The public vitriol has also raised concerns it could lead to vilification of sexual minorities; the clubs the 29-year-old visited mostly catered to gay patrons. Some media reports zeroed in on the fact that gay clubs were at the center of the outbreak. Civil rights advocates were alarmed that the young man’s workplace and city of residence — Yongin, a suburb of Seoul — became known, in effect outing him in a society where homosexuality remains largely taboo.
A Facebook post from Yongin with information about the man’s movements had nearly 200 angry comments — many laced with expletives — castigating him for being reckless. Several remarked that he went to a gay club, an indication of a troubling cultural moment when panic over a virus exposed deeper societal truths.
“Because of people like this, everyone suffers,” one commenter wrote.
Efforts to contain another outbreak by tracking down and testing those who may have been infected — a hallmark of South Korea’s virus response — have run up against fears in the LGBTQ community that they can be discriminated against at work or face strife within their families.
South Korea has a vocal Christian right that denounces and campaigns against homosexuality, to the point of violent clashes at pride parades around the country.
Chingusai, a rights group for gay men, issued a statement saying media headlines had made containing the outbreak all the more difficult.
“This type of reporting will only serve to create anxiety and fear about being outed and discourage those who have been in contact with the infected, making them hide,” the group said. “Getting tested proves they were there and in effect reveals their sexual orientation, making it harder to get their cooperation.”

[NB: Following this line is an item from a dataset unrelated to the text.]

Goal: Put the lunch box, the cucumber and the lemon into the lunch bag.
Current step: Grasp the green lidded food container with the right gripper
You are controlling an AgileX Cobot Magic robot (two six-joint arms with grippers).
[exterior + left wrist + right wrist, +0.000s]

The recent spike in cases laid bare the double-edged nature of South Korea’s approach of radical transparency, which errs on the side of disclosing detailed information about those infected. While the policy enabled the country to get a swift handle on containing the virus’ spread, a response that has received worldwide acclaim, the information released about infected patients’ whereabouts and personal facts have occasionally led to the public shaming of “super-spreaders.” Such pressure may discourage people from seeking out testing.
It was through early, efficient and widespread contact tracing and testing that South Korea curtailed its domestic outbreak despite having the first rapid surge of cases outside China. As of Tuesday, the country had just under 11,000 coronavirus cases and 258 deaths total, despite having had the first case on the same day as the U.S. — on Tuesday alone, the U.S. had more than 18,000 new cases and more than 1,000 deaths.
The Seoul chapter of the rights group Amnesty International on Tuesday cautioned against violating the rights of sexual minorities and lambasted a newspaper for highlighting that a gay club was part of the outbreak when the fact wasn’t relevant to the story. The paper, Kukmin Ilbo, later changed its headline to remove the words “gay club” after receiving criticism.
“Branding and fomenting hatred against a certain group is the biggest obstacle to effective disease prevention,” Amnesty International said in the statement. “Disease prevention and guaranteeing human rights isn’t a binary choice.”
Seoul Mayor Park Won-soon said Tuesday that those who may be reluctant to come forward will be allowed to get tested by providing only their phone numbers, without giving their names. Even though the clubs kept self-reported logs of customers, authorities said much of the information listed wasn’t accurate.
Park said epidemiological investigators had obtained a list of more than 10,000 individuals who were in the Itaewon area during the dates in question based on cell tower information, as well as an additional 494 based on credit card data, and sent out text messages urging them to get tested.
“Exclusion and hatred don’t help at all in the fight against an epidemic,” he said. “The increased censure and hateful expressions aren’t advisable and will actually have the reverse effect.”